Apenas tenía doce años y escribía ya versos turbadores: “¿Por qué la vida es vivir, si Dios parece muerto?”. Asombraba la adolescente a Pere Gimferrer, el poeta inmenso que ganará en catalán para España el Premio Nobel de Literatura. La niña presentía la muerte de su madre, la inolvidada Ernestina Pasch. Leticia derramaba lágrimas como versos, espadas como labios: “Me pregunto qué será de ti, cómo serás sin mí”, porque “cuando mueras, muero contigo”.
La joven Ybarra ha cargado ya sobre sus hombros la última vanguardia hermética. He leído su nuevo libro Fantasmita eres pegamento (Caniche Editorial) con algún desconcierto y mucho asombro. Acosada por el temor y el temblor de los
dioses extinguidos, la poeta se da cuenta de que en lo hondo del río hay una rosa y que allí está ella, en esa rosa. Se esfuerza por sacar de los Hades a Eurídice, la que tenía en los ojos los puñales de Orfeo y en el tobillo el diente atroz de la serpiente. Llena entonces de cemento las orejas de la amada inmóvil para que no se le escape el alma. Y cortada ya la cabeza de Orfeo, que flotaba entre hilos de oro, sigue cantando a Eurídice.

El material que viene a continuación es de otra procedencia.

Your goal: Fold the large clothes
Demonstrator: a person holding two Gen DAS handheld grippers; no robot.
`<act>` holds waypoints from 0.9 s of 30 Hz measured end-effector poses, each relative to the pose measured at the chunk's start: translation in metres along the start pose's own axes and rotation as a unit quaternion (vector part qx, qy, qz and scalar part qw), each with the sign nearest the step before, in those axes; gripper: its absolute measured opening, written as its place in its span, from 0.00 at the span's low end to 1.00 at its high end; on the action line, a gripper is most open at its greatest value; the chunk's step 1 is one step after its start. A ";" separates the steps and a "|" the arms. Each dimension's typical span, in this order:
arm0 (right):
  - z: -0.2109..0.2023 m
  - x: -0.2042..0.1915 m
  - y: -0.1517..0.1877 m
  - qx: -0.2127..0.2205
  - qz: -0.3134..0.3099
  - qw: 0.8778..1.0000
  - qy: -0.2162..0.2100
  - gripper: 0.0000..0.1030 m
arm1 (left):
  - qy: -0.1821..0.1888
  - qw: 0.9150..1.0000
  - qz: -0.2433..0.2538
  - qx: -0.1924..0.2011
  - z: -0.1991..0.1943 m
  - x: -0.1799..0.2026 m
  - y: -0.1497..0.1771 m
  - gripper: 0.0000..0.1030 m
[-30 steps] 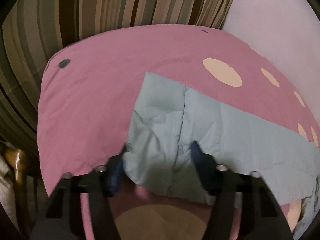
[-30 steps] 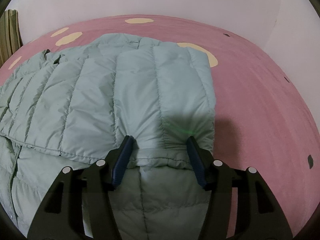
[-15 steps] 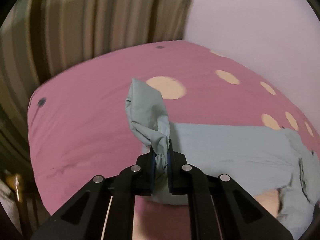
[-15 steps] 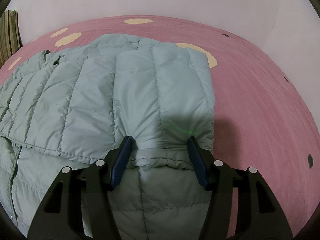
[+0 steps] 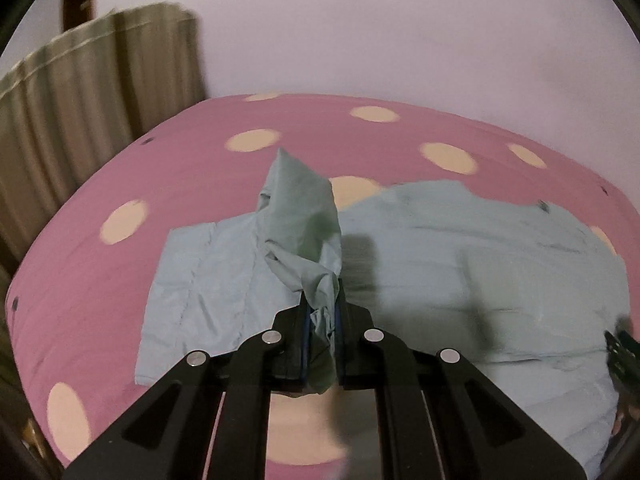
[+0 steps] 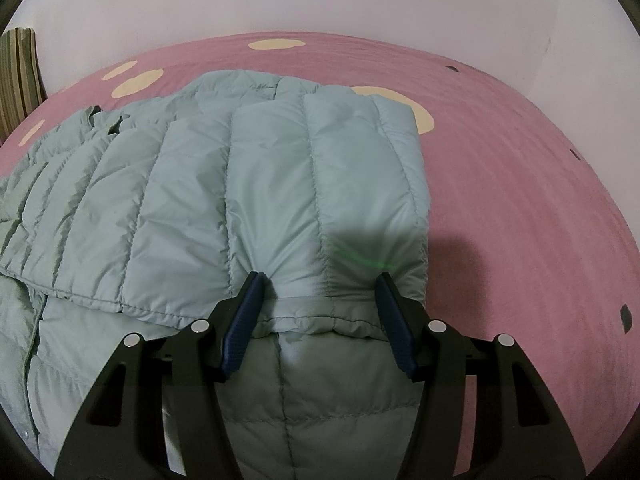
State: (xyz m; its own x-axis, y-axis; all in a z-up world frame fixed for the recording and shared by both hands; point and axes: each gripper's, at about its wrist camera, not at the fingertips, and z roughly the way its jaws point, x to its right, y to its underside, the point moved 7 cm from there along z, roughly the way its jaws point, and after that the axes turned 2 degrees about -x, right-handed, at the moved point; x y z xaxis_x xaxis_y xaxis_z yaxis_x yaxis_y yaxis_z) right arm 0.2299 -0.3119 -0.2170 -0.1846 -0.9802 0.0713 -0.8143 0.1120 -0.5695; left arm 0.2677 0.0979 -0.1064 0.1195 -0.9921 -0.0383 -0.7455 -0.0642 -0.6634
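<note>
A light blue-green quilted puffer jacket lies spread on a pink bed. In the left wrist view my left gripper is shut on a bunched end of the jacket's sleeve and holds it lifted above the rest of the jacket. In the right wrist view my right gripper is open, its blue pads resting on a folded-over part of the jacket, straddling its hem edge near the jacket's right side.
The bed has a pink cover with cream dots. A pale wall runs behind it. A striped curtain hangs at the left in the left wrist view. The other gripper shows blurred at the right edge.
My left gripper has shut on the sleeve end, lifted it off the bed and swung right toward the jacket body. My right gripper has stayed open in place.
</note>
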 end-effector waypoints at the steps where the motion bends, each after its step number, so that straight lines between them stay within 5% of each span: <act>1: 0.000 0.000 0.000 0.000 0.001 1.000 -0.001 0.56 | 0.006 1.000 0.012 0.000 0.002 0.019 -0.003 0.09; 15: -0.002 0.001 0.002 0.000 0.016 1.000 -0.016 0.56 | 0.061 0.991 0.118 -0.023 0.027 0.197 0.014 0.09; 27: -0.002 0.001 0.003 0.000 0.021 1.000 -0.019 0.57 | 0.078 0.982 0.165 -0.039 0.038 0.270 0.042 0.09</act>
State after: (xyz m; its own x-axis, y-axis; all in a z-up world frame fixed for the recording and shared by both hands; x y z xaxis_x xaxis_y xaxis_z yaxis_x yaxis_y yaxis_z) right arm 0.2266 -0.3121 -0.2167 -0.1970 -0.9803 0.0163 -0.8067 0.1526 -0.5709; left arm 0.2934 -0.1691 -0.1733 -0.2351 -0.9642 -0.1224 -0.7748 0.2620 -0.5754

“Mi madre murió y me quedé muy triste”, escribe Leticia Ybarra. Se le aparecía Ernestina en sueños para desvanecerse cuando le acariciaba la cabeza y le daba a luz como a una novia. "Fantasmita –escribe– eres pegamento, pegas un sueño con otro”. La poeta se pierde en los turbios laberintos bajo la mirada de un fauno altivo. Sabe, como Violeta Parra, que cuando muere la carne, el alma busca su sitio porque el dragón sube y baja por las cuerdas vocales. Lejos de la celda y de Olybrios mantiene el fuego en la garganta. Margarita de Antioquía supo quebrar al dragón mientras volaban los pedazos del cuerpo de su madre. El onirismo atrapa a la poeta y su poesía se hace lejana e insólita porque apenas hay condena del momento presente por el bien del pasado, con destellos al carpe diem de la oda de Horacio a Leuconia. Y mientras sale el sol ya arden las candelillas dobladas y las argizaiolas en espiral.
A través de la vela de sus manos, la poeta se enamora del calor que la enciende, mientras canta el ruiseñor, y llora: con el pico recoge la hoja, con la hoja recoge la flor. Explosiona el surrealismo cuando Leticia Ybarra escribe dentro de una uva. Afirma la poeta que no tiene la lengua enredada en la oreja del amor en vilo. Tiembla el ojo de cansancio y el aliento lírico se adensa en el delirio vanguardista de la poeta que balbucea bajo la luz de un mundo que se va. Al final del bosque hay un arbusto y está en llamas.
No se habla soltando el sol, escribe Leticia Ybarra y, como Kafka en su metamorfosis, descubre que los ojos de su compañera están hechos de escarabajos, solo escarabajos, nada más que escarabajos, escarabajos. Según la poeta, el misterio no ocurre en la oscuridad sino en el exceso de luz. Estalla en mil pedazos la lápida de Lázaro porque el paraíso ha demostrado ser insostenible. Los bordes dentados de sus pensamientos devuelven a la poeta a la niñez, a la canción de las hadas que eran las almas de los muertos.
“En la tripa, mi hermana melliza y yo nos dejábamos llevar por las mareas”, escribe Leticia Ybarra. Y los hilos de plata se le escapan enterrados. Explica entonces que en el País Vasco, en Deba, se oye decir que en la palma de la mano tenemos la letra M, y en el pie la S, que quiere decir Muerte Segura. Sin esperanzas del “Levántate y anda”, ella, la poeta rasgada de temores y desamores, arde por el bien del fuego, entre los versos infinitos y la vanguardia de su poesía abstracta.